Required action:
Report how many lines below contain the word "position". Write only that number.

═══ Available data

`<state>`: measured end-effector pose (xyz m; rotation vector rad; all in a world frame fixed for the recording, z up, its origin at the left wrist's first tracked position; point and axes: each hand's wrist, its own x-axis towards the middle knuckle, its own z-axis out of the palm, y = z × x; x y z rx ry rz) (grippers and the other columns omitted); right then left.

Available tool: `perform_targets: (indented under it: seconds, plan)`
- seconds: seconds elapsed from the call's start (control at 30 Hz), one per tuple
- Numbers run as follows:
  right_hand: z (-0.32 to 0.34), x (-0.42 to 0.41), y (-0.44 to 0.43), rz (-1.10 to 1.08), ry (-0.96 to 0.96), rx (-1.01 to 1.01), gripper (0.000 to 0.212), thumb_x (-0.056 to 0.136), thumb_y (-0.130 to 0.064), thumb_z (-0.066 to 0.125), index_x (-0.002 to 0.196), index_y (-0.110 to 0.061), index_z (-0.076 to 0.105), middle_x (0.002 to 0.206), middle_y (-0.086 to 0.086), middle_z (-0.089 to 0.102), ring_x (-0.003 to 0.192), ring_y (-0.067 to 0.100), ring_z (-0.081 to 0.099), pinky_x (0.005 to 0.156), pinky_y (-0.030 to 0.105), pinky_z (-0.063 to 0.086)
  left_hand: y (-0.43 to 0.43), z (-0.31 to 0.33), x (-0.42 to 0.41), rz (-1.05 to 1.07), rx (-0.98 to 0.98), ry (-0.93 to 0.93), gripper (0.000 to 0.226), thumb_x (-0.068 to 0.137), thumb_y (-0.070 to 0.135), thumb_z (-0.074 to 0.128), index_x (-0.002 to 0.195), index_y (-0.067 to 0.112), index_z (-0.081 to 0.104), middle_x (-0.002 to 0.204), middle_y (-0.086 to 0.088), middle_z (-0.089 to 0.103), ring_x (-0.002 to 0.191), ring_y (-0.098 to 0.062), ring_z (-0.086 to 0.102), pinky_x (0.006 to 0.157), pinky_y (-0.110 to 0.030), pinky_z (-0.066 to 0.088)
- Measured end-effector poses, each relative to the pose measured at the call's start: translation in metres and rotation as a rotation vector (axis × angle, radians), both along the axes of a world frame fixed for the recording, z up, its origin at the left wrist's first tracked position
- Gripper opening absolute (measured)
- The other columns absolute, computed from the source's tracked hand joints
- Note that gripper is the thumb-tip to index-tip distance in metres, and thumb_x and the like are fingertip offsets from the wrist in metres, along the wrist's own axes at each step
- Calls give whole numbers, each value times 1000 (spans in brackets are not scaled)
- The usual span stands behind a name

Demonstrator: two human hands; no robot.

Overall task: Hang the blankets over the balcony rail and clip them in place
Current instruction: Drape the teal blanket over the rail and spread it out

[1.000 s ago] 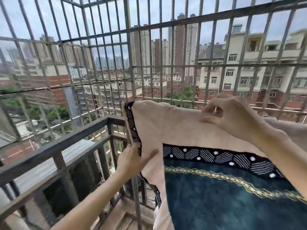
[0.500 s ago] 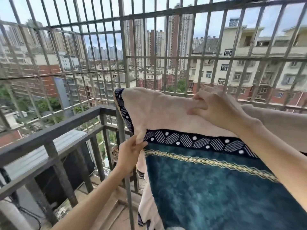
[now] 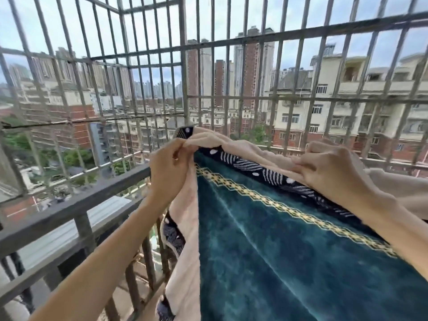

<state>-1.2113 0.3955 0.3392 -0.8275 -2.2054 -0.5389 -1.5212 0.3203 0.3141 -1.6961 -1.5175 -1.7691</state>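
Caged balcony (image 3: 183, 66) over city blocks (image 3: 324, 107), teal blanket (image 3: 278, 251) at rail (image 3: 92, 193), left hand (image 3: 169, 172) grip pinched its corner, right hand (image 3: 333, 167) grip pinched its top edge.

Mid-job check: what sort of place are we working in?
Probably a high-floor apartment balcony. A metal security grille encloses it, the blanket hangs by a balcony rail, and apartment blocks stand opposite, with rooftops below.
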Motion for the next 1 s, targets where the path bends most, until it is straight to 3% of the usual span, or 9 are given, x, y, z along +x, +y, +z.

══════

Solved problem:
2